Actual and forecasted values for AR(1)–ARCH(1) of the monthly number of DSS cases removed seasonal components from January 2003–December 2013.
A GARCH model has the best fitting better than univariate Box-Jenkins models) to dengue because GARCH model comes with a variance equation that suitable for the data which its variance is depended on time like our data. It looks like GARCH method with a variance equation give a better fit than only transformation the data to make it stationary in variance before generate the model like the process of Box-Jenkins model do.
Moreover, the GARCH model with removing seasonal component is outperforming than the general GARCH model and the GARCH model adjusted by population size because our data also have an obviously seasonal effect but the GARCH model does not have a seasonal term. After we removed the seasonal components, the model has given a better fit to the data.
There are six models for each series. Hence we compare the results of the ARIMA and GARCH models with ensemble method (Sanchez, 2008; Suhartono, 2013). The results from either ensemble averaging or ensemble stacking methods are coincied with our best model in the previous section. Therefore, the DF, DHF, and DSS cases are forecasting using the best model which are shown in Figs 6–8, respectively.
Conclusion
This paper proposed the univariate Box-Jenkins (Seasonal ARIMA) model and the GARCH models to forecast dengue incidence in Thailand which consists of 3 types of syndromes i.e. dengue fever (DF), dengue hemorrhagic fever (DHF), and dengue shock syndrome (DSS). The GARCH model outperforms the seasonal ARIMA model for all 3 types of syndromes.
The best fitted model for DF, DHF and DSS are AR(1)–GARCH(1, 1), AR(8)–ARCH(1) and AR(1)–ARCH(1) removed the seasonal components, respectively. Along with, the percent errors of the best fitted models are 0.56%, 3.9% and 1.57%, respectively. In this study, the technique of adjustment by population size does not obviously improve model fitting and forecasting.

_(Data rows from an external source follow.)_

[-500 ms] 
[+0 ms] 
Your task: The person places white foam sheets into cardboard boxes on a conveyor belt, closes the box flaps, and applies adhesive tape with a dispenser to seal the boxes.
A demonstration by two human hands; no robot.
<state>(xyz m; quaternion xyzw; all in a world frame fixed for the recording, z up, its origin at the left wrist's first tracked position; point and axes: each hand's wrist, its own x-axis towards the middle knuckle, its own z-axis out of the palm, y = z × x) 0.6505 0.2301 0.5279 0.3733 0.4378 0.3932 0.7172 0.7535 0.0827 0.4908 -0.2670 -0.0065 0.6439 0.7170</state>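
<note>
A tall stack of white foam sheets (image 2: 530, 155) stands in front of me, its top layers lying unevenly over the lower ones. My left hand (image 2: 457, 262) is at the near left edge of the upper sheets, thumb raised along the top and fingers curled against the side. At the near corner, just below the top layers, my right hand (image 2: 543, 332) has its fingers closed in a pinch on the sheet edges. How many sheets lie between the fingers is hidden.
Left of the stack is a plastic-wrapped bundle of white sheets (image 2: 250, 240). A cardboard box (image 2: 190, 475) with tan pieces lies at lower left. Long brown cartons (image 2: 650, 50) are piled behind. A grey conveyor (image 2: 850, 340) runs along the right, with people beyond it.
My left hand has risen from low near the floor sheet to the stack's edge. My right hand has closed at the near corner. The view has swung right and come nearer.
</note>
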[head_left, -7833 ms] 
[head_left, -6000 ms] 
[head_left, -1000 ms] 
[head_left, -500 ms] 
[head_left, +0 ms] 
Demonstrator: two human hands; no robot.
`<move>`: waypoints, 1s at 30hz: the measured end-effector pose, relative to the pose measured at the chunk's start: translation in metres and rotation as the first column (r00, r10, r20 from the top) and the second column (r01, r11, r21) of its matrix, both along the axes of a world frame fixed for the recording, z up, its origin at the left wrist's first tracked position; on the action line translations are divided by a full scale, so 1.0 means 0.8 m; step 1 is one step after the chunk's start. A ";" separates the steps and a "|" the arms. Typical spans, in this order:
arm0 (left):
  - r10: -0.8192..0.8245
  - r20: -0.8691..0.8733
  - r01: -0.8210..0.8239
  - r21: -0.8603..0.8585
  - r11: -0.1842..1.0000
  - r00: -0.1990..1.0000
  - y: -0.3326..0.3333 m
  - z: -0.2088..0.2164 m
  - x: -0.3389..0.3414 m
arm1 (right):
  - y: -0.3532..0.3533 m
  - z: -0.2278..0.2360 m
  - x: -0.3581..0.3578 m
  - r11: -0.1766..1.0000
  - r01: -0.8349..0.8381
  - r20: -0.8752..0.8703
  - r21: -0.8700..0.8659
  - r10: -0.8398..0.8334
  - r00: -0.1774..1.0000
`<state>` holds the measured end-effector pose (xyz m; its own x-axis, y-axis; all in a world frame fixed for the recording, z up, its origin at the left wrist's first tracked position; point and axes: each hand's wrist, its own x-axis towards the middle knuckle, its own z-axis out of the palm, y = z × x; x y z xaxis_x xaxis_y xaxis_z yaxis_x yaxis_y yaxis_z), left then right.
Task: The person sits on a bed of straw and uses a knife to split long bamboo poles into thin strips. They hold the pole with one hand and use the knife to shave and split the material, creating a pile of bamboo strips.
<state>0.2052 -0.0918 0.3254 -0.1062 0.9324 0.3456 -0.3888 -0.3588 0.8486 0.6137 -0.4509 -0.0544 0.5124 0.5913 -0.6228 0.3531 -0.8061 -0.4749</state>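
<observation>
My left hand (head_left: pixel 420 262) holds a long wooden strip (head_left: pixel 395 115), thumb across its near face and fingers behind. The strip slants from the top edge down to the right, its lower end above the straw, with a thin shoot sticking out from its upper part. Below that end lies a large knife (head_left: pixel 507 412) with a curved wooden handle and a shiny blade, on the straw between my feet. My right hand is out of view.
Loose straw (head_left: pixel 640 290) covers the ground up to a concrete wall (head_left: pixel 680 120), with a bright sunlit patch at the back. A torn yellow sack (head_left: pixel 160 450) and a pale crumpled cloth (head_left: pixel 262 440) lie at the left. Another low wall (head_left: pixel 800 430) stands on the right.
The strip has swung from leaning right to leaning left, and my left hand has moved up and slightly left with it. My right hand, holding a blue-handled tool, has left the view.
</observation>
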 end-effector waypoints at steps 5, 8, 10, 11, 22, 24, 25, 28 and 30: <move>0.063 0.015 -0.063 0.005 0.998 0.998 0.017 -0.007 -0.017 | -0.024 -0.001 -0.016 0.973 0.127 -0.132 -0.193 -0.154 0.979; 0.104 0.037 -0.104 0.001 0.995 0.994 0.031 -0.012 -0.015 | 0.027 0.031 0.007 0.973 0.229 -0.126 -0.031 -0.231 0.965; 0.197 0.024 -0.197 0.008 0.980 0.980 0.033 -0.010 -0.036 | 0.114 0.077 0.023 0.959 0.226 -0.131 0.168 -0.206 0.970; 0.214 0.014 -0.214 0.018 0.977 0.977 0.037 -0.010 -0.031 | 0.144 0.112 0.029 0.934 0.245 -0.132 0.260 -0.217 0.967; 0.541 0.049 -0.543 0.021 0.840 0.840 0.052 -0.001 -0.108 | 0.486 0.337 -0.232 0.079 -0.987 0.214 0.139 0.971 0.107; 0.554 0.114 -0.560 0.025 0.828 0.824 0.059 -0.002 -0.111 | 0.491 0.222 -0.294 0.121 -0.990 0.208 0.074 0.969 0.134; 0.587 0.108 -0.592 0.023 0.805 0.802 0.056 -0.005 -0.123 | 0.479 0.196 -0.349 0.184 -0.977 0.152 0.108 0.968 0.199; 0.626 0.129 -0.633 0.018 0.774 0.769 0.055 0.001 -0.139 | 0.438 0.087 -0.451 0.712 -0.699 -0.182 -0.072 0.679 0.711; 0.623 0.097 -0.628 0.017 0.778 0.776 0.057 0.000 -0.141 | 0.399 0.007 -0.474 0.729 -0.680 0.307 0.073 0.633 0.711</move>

The population size may not be varied as much as expected. For the future work, we would like to apply the vector ARIMA model and the vector ARMA model removed the seasonal components to forecast dengue incidence in Thailand. Then compare them to the GARCH models. Further, the GARCH model is outperformed than either ARIMA or Seasonal ARIMA. But the GARCH model does not have the seasonal component it may be useful to propose GARCH model with taking into account of seasonal component in the GARCH model.
Footnotes
Acknowledgments
We would like to thank the Centre of Excellence in Mathematics, the Commission on Higher Education, Thailand, the Thailand Research Fund, and Mahidol University for the financial support.